DHAKA, Bangladesh: Dozens of protesters gathered in Bangladesh’s capital on Friday to demand justice for an 18-year-old woman who died after being set on fire for refusing to drop sexual harassment charges against her Islamic school’s principal.
Nusrat Jahan Rafi told her family she was lured to the roof of her rural school in the town of Feni on April 6 and asked to withdraw the charges by five people clad in burqas. When she refused, she said her hands were tied and she was doused in kerosene and set alight.
Rafi told the story to her brother in an ambulance on the way to the hospital and he recorded her testimony on his mobile phone. She died four days later in a Dhaka hospital with burns covering 80% of her body.
The violence has shaken Bangladesh, triggering protests and raising concerns over the plight of women and girls in the conservative Muslim-majority nation of 160 million people where sexual harassment and violence are often unreported, victims are intimidated and the legal process is often lengthy. Many avoid reporting to police because of social stigma.

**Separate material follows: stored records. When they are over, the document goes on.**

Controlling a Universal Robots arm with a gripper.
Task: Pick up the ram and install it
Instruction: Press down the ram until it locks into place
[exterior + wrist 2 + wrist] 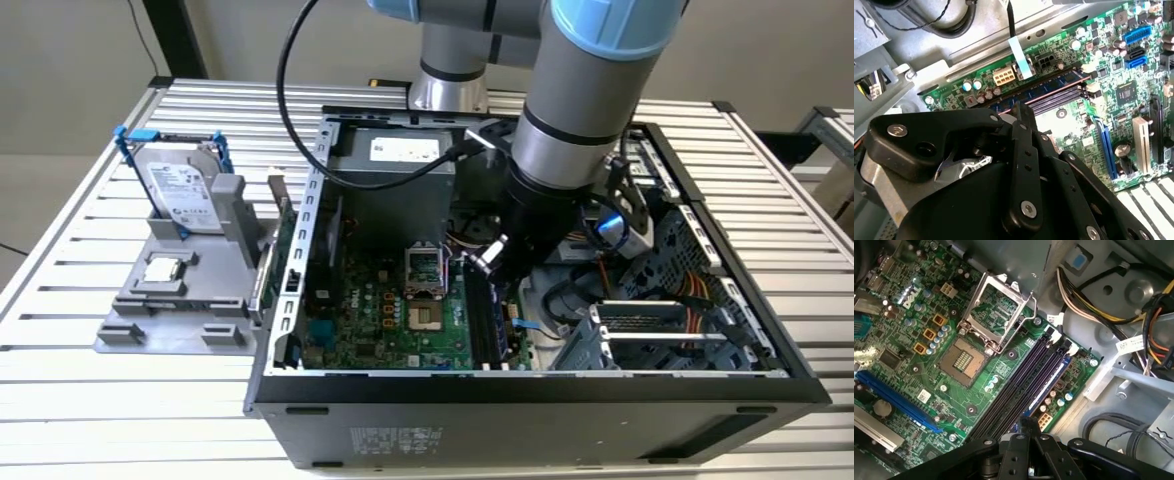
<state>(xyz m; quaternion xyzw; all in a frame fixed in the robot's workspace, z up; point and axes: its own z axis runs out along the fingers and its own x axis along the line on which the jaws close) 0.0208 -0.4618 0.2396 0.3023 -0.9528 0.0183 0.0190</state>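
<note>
Exterior view: the gripper (pixel 491 258) reaches down into the open computer case (pixel 534 385) on the slatted table (pixel 80 400), right above the motherboard's (pixel 380 320) memory slots (pixel 483 320). In the second wrist view the ram (pixel 1054 86) lies seated in the outermost slot, a dark blue-green stick running along the board's edge, with the jaws drawn together just above one end of it; they look closed on nothing, though the tips are partly hidden. The first wrist view shows the long black slots (pixel 1021 385) beside the open CPU socket (pixel 965 357). Such a stick is light and stiff but fragile: I judge it best held by its long edges, clear of chips and contacts, and pressed evenly.
</note>
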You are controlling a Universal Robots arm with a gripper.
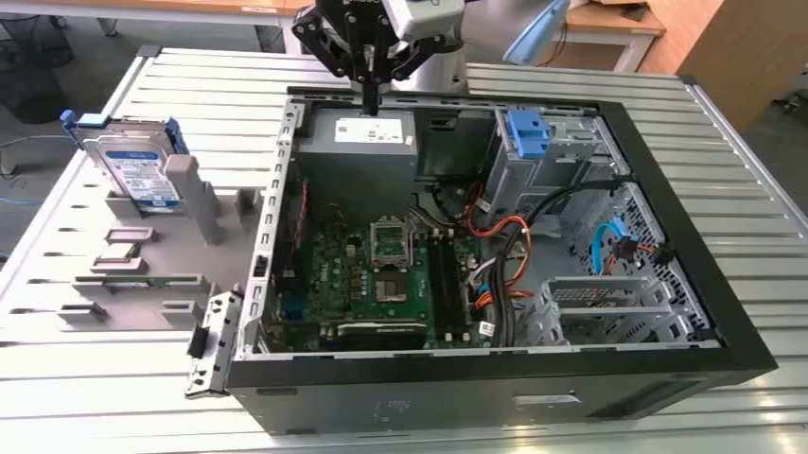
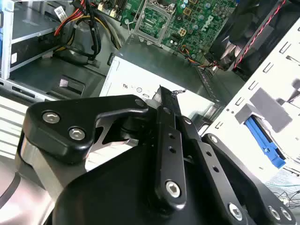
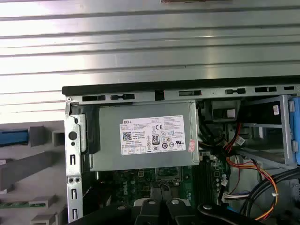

“We want justice. Our girls must grow up safely and with dignity,” Alisha Pradhan, a model and actress, told The Associated Press during Friday’s demonstration. “We protest any forms of violence against women, and authorities must ensure justice.”
Tens of thousands of people attended Rafi’s funeral prayers in Feni, and Prime Minister Sheikh Hasina promised Rafi’s family when they met in Dhaka that those responsible would be punished.
At least 17 people, including students, have been arrested in connection with the case, said Banaj Kumar Majumder, the head of the Police Bureau of Investigation.
In late March, Rafi filed a complaint with police that the principal of her madrasa, or Islamic school, had called her into his office and touched her inappropriately and repeatedly. Her family agreed to help her to file the police complaint, which prompted police to arrest the principal, infuriating him and his supporters. Influential local politicians backed the principal, and ruling party members were also among the arrested.
Police said the arrested suspects told them during interrogations that the attack on Rafi was planned and ordered by the school’s principal from prison when his men went to see him. It was timed for daytime so that it would look like a suicide attempt, Majumder said.
Human Rights Watch said in a statement that Rafi’s family said that they had received death threats before the attack telling them to drop the case.
While Rafi’s case is now being treated with urgency, that wasn’t the case until her death.
A video taken on March 27 while Rafi reported the assault shows the local police chief registering her complaint but telling her that the incident was “not a big deal.” The chief was later removed from the police station for negligence in dealing with the case.
For Bangladeshi women, it is often not easy to file sensitive complaints with police. Victims often fear further harassment and bullying. Police also often show an unwillingness to investigate such cases and are often accused of being influenced by local politics or bribes.
But the call for dealing with violence against women, especially related to sexual harassment and assault, is also getting louder.
“The horrifying murder of a brave woman who sought justice shows how badly the Bangladesh government has failed victims of sexual assault,” said Meenakshi Ganguly, South Asia director at Human Rights Watch. “Nusrat Jahan Rafi’s death highlights the need for the Bangladesh government to take survivors of sexual assault seriously and ensure that they can safely seek a legal remedy and be protected from retaliation.”